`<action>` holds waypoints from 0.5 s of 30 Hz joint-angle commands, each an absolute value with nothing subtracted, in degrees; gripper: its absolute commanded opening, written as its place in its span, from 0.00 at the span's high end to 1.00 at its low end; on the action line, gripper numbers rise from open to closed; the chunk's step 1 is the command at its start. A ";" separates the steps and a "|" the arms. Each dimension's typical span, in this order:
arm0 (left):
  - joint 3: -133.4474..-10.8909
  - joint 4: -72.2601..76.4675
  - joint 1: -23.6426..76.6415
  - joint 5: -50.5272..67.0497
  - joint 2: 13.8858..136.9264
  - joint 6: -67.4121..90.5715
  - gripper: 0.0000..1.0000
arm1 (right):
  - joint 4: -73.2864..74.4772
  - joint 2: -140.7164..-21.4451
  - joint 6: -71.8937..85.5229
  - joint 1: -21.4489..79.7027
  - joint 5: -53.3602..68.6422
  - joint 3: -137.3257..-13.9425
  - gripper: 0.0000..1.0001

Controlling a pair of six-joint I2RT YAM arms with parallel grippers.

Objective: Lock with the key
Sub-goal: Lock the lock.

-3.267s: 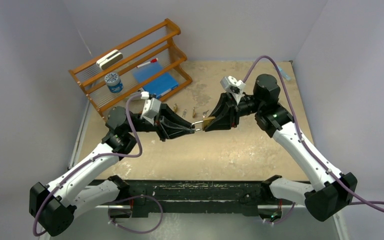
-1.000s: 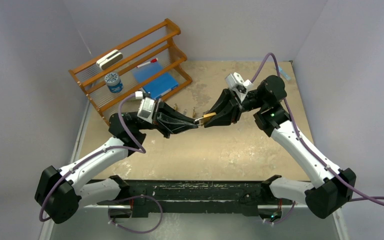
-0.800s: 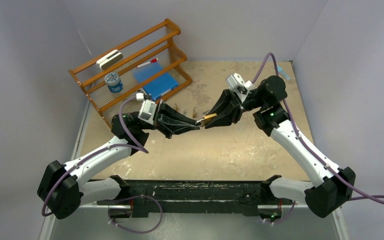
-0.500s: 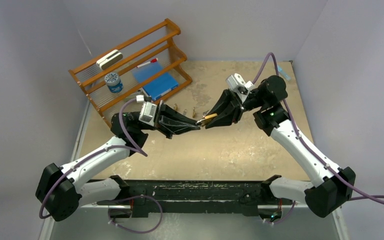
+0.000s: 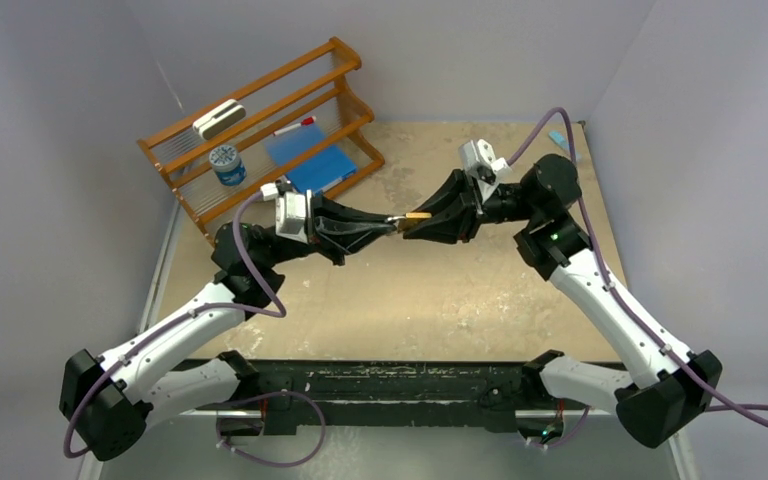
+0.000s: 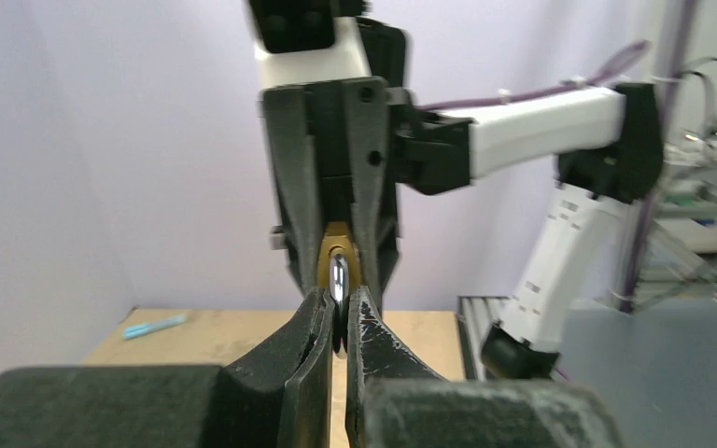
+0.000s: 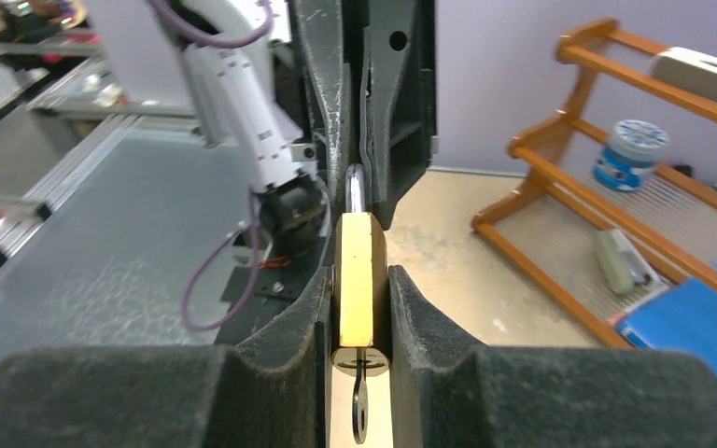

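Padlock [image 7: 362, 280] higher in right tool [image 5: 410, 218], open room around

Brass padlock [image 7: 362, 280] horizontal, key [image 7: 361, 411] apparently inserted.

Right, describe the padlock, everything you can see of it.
The padlock has a flat brass-coloured body and a silvery shackle. It is held above the table, its body clamped by the right gripper. The left gripper pinches the shackle. A small key sticks out of the opposite end. Whether it is latched cannot be told.
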State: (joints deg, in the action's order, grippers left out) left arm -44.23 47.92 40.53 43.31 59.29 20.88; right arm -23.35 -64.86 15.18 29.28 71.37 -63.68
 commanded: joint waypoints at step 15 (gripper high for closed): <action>-42.47 39.50 39.07 31.22 61.47 17.99 1.00 | -14.97 -64.86 10.31 36.49 57.43 -65.05 1.00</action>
State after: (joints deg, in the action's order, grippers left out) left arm -42.19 41.17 38.74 30.04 57.49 18.28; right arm -12.05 -63.55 9.91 32.38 53.21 -62.28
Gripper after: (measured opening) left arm 0.037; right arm 0.225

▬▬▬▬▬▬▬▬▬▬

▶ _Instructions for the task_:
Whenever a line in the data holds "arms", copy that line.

▶ _Answer_:
`<action>` holds waypoints from 0.5 s of 30 Hz joint-angle commands, each an absolute value with nothing subtracted, in degrees; gripper: its absolute commanded opening, written as its place in its span, from 0.00 at the span's high end to 1.00 at its low end; on the action line, gripper numbers rise from open to closed; the chunk's step 1 is the command at its start. A ";" separates the steps and a "|" the arms. Each dimension's typical span, in this order:
Controlling a pair of six-joint I2RT YAM arms with parallel grippers.

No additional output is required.